## What this task involves
Keep the pictures out while you transcribe the listing below exactly.

*** Opening Dataset content ***

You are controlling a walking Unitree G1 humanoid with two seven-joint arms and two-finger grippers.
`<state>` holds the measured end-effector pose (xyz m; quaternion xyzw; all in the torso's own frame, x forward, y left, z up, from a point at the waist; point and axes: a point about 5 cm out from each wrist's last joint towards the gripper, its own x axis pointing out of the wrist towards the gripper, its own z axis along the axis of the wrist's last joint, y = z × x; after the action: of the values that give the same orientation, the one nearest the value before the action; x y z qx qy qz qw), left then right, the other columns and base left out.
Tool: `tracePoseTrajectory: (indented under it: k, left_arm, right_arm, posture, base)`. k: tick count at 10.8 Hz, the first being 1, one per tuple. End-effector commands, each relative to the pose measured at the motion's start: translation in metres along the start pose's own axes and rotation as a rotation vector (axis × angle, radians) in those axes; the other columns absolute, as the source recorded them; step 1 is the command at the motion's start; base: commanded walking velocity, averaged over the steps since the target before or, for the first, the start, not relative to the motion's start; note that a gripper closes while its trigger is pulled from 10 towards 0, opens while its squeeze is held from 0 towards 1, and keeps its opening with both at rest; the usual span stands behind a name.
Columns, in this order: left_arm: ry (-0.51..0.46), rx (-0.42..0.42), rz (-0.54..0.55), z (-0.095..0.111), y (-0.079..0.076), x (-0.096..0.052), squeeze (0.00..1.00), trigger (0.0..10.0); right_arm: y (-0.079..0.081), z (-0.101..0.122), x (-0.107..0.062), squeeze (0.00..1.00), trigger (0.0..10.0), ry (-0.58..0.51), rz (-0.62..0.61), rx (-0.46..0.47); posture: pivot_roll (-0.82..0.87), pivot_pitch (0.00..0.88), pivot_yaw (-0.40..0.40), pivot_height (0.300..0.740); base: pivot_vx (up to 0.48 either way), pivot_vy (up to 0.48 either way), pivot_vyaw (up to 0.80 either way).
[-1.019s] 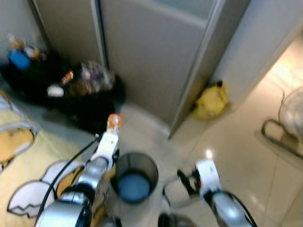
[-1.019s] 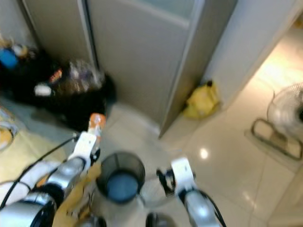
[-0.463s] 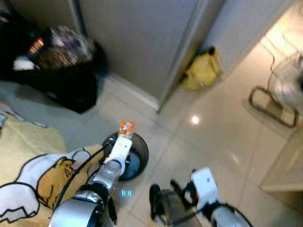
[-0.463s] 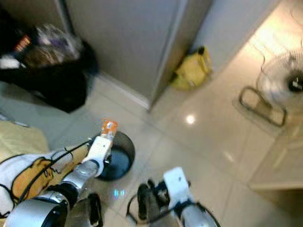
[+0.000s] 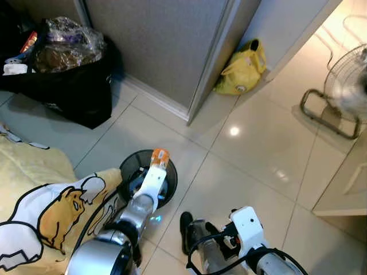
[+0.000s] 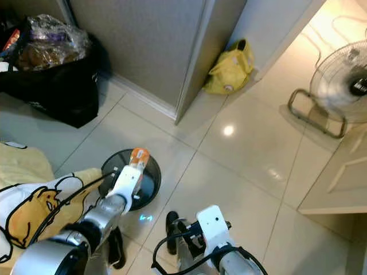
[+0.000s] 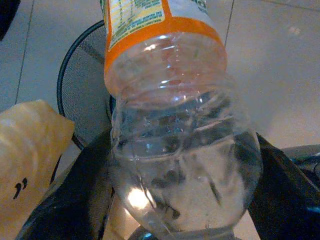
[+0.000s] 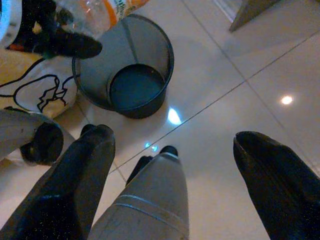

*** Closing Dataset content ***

## Result for this exercise
You are controlling a walking Unitree G1 humanoid with two seven-joint arms and two-finger grippers.
`<state>` holds the measured end-effector pose (xyz m; quaternion xyzw; all in the torso's own frame, x forward, y left, z up, from a point at the waist; point and axes: a point about 5 cm out from each wrist's last joint towards the gripper, its own x axis pointing out of the wrist towards the gripper, its own z axis along the axis of the wrist's last joint, y = z × x; after the action: of the values that give the same orientation, the one nearest the value before the action; x y z qx qy qz qw), left then right, the other columns and base left out.
Tool: `tracePoseTrajectory: (indented under it: k, left_arm, right_arm, posture, base)`. k: tick count at 10.8 Hz, the first being 1, one per tuple. End-effector commands, each relative to the pose measured at the motion's start: translation in metres along the start pose's own axes and rotation as a rotation vector (axis × angle, radians) in those axes; the other columns absolute, as the source recorded them; step 1 is the command at the motion's start; base: commanded walking velocity, averaged over the steps since the target before or, for the first, the start, not relative to the motion's start; note that a gripper closes while its trigger is pulled from 10 towards 0, opens while its squeeze is held from 0 towards 1, and keeps its opening with both at rest; the usual span stands behind a name.
Columns, in this order: left_arm: ry (-0.51..0.46), rx (-0.42..0.42), rz (-0.54..0.55), z (-0.095..0.111), y (-0.079..0.076), x (-0.096..0.052), squeeze (0.00..1.00), trigger (0.0..10.0); right_arm: y (-0.079..0.081), z (-0.101..0.122), x (-0.107..0.062), squeeze (0.00..1.00), trigger (0.0..10.0), ry (-0.58..0.51), rz (-0.62..0.61), rx (-0.46..0.47); posture: pivot_roll (-0.82..0.87), pivot_pitch (0.00..0.88), pivot_yaw (-0.40..0.40), pivot_height (0.300..0.740); base: pivot_vx (up to 0.48 either way), pivot_vy (up to 0.48 either way), pivot_vyaw (up to 0.80 either way).
[-1.019s] 
[-1.019s] 
[-0.463s] 
[-0.463s] 
[+0.000s] 
[+0.000s] 
[+0.000s] 
[+0.000s] 

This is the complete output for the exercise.